─── EXTRACTED RECORDS ───
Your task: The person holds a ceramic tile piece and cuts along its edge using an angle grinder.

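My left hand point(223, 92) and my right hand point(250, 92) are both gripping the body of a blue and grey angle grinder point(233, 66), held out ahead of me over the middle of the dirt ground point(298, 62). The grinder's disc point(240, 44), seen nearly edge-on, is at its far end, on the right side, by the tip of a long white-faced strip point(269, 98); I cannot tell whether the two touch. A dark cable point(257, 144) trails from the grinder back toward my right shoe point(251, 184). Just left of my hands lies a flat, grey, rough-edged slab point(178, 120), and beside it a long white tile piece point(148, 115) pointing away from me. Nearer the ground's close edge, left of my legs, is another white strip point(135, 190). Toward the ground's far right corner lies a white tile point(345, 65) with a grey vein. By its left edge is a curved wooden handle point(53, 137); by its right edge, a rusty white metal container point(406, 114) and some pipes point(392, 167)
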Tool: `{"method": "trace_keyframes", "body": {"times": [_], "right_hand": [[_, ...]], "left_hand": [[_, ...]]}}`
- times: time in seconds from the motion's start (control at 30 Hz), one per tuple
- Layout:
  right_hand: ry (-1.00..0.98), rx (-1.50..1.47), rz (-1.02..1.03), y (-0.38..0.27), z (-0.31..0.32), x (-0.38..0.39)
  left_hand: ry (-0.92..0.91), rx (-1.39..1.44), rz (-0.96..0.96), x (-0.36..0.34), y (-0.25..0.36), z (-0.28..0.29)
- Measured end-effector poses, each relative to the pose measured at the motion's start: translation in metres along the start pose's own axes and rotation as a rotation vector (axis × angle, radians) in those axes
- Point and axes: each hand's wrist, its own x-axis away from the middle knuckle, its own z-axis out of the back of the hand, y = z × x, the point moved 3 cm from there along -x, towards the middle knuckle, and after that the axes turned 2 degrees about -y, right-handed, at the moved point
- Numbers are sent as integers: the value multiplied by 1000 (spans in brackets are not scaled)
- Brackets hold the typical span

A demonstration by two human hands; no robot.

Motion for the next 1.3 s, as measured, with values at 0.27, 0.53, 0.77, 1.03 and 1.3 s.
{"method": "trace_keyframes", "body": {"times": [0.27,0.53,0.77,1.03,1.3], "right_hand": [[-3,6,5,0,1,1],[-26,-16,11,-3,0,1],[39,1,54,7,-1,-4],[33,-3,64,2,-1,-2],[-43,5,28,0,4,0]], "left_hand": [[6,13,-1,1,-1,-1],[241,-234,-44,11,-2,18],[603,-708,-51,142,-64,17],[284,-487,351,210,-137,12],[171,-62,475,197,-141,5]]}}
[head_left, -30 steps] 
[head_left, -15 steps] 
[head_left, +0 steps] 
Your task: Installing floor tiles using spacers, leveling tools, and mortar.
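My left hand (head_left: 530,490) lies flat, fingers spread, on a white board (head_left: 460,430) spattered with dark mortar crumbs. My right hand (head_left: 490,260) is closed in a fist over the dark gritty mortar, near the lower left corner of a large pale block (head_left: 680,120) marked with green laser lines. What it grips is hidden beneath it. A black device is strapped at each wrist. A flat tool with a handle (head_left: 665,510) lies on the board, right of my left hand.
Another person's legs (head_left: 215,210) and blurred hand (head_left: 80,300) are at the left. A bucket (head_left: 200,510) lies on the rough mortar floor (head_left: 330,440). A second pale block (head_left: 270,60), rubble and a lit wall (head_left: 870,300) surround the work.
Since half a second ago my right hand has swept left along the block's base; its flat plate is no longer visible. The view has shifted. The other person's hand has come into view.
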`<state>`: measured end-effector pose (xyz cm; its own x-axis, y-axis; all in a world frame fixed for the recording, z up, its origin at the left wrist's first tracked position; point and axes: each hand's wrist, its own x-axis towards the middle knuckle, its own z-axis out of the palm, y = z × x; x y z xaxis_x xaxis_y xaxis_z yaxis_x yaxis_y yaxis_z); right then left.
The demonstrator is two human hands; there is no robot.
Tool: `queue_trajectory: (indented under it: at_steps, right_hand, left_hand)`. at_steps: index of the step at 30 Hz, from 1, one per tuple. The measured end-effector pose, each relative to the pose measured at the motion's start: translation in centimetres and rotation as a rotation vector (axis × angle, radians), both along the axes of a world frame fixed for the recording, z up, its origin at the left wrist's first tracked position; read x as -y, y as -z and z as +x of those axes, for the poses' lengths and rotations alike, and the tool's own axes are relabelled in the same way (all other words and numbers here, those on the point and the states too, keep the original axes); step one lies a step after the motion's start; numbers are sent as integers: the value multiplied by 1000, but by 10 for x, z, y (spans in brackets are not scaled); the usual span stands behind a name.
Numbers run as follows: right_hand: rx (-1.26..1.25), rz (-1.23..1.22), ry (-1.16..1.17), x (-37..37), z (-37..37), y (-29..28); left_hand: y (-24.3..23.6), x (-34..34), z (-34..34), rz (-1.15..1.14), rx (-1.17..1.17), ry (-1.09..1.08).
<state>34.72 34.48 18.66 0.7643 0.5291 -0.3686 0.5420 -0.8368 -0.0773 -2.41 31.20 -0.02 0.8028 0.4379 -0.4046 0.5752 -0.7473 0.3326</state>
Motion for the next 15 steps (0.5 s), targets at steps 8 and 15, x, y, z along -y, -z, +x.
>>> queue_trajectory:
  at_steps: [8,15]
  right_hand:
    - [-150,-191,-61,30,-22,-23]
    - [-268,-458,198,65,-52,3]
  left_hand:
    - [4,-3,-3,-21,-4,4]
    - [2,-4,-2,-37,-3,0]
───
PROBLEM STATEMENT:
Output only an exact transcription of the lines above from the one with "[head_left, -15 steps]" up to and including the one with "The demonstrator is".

EXERCISE RESULT:
[head_left, -15 steps] 
[head_left, +0 steps] 
Your task: Installing floor tiles using spacers, leveling tools, and mortar.
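My left hand (head_left: 530,490) lies flat, fingers spread, on a white board (head_left: 460,430) spattered with dark mortar crumbs. My right hand (head_left: 490,260) is closed in a fist over the dark gritty mortar, near the lower left corner of a large pale block (head_left: 680,120) marked with green laser lines. What it grips is hidden beneath it. A black device is strapped at each wrist. A flat tool with a handle (head_left: 665,510) lies on the board, right of my left hand.
Another person's legs (head_left: 215,210) and blurred hand (head_left: 80,300) are at the left. A bucket (head_left: 200,510) lies on the rough mortar floor (head_left: 330,440). A second pale block (head_left: 270,60), rubble and a lit wall (head_left: 870,300) surround the work.
Since half a second ago my right hand has swept left along the block's base; its flat plate is no longer visible. The view has shifted. The other person's hand has come into view.
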`<state>`: measured end-effector pose (xyz cm; its own x-axis, y-axis; all in a world frame fixed for the recording, z up, its origin at the left wrist's first tracked position; point and axes: each hand's wrist, its own x-axis towards the middle knuckle, its own z-axis out of the palm, y = z × x; x y z xaxis_x xaxis_y xaxis_z yaxis_x yaxis_y yaxis_z); right then left.
The demonstrator is two human hands; there is no robot.

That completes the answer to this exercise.